Paying for the Party: How College Maintains Inequality is a 2013 book by sociologists Elizabeth A. Armstrong and Laura T. Hamilton. Published by Harvard University Press, Paying for the Party is based on a five-year ethnographic study at an unnamed public flagship university in the Midwestern United States. In Paying for the Party, the authors report that students followed one of three "pathways" at the university: the professional pathway, the mobility pathway, or the party pathway.

Paying for the Party was preceded by sociologists Richard Arum and Josipa Roksa's 2011 book Academically Adrift, which focused on stagnating academic development of American undergraduate students. Armstrong and Hamilton had originally planned to study sexuality; they later chose to focus on social class "based on what they saw". While Armstrong and Hamilton used the pseudonym Midwestern University (MU), readers identified the study site as Indiana University due to the book's mention of the school's unique Department of Apparel Merchandising and Interior Design.

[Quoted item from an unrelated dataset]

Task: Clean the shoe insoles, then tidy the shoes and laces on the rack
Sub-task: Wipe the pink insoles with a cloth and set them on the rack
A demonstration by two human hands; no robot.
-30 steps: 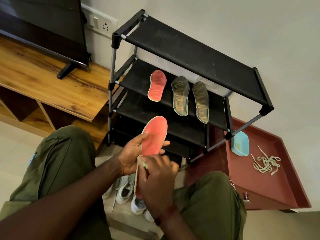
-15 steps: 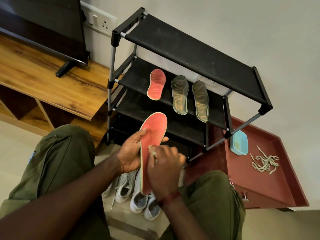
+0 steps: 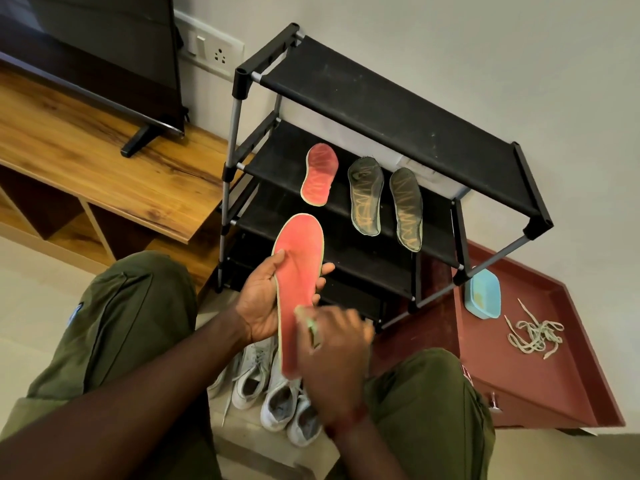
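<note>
My left hand (image 3: 259, 299) grips a red insole with a pale green rim (image 3: 299, 268) from behind, toe end pointing up, in front of the black shoe rack (image 3: 398, 116). My right hand (image 3: 334, 351) is blurred over the insole's heel half and pinches a small green brush (image 3: 310, 325) against it. On the rack's second shelf lie a second red insole (image 3: 320, 174) and two dark insoles (image 3: 366, 195) (image 3: 407, 209). Several white sneakers (image 3: 273, 393) stand on the floor between my knees. A tangle of pale laces (image 3: 535, 336) lies in the maroon tray (image 3: 554, 393).
A light blue dish (image 3: 482, 297) sits in the maroon tray by the rack's right leg. A wooden TV console (image 3: 86, 150) with a television (image 3: 104, 46) stands to the left of the rack. My knees in green trousers flank the shoes.
The red insole has turned from edge-on to face me and now stands straighter. My right hand has slid along its lower half with the brush.
</note>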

The book received the American Sociological Association Distinguished Scholarly Book Award in 2015. A reviewer for The Review of Higher Education said the book was "persuasive and much needed", but flawed due to the authors' "underdeveloped anthropological assumptions [which] fail to muster a critique capable of truly challenging the behavior of Indiana University's Kappa Delta sorority and the comparable, or even worse, behavior of other Greek organizations". A favorable review from Research & Practice in Assessment called the study "an exemplar of qualitative, ethnographic research in higher education", writing that "the party pathway described in the text clearly dominated at the institution in the study and likely dominates on many college campuses across the country". Reviewing Paying for the Party for the politically conservative organization National Association of Scholars, Amy Wax and Isaac N. Cohen called the book "engrossing and well-written" but stated its "fatal flaw" was in its focus on wealthy sorority members who made up a minority of students at the university.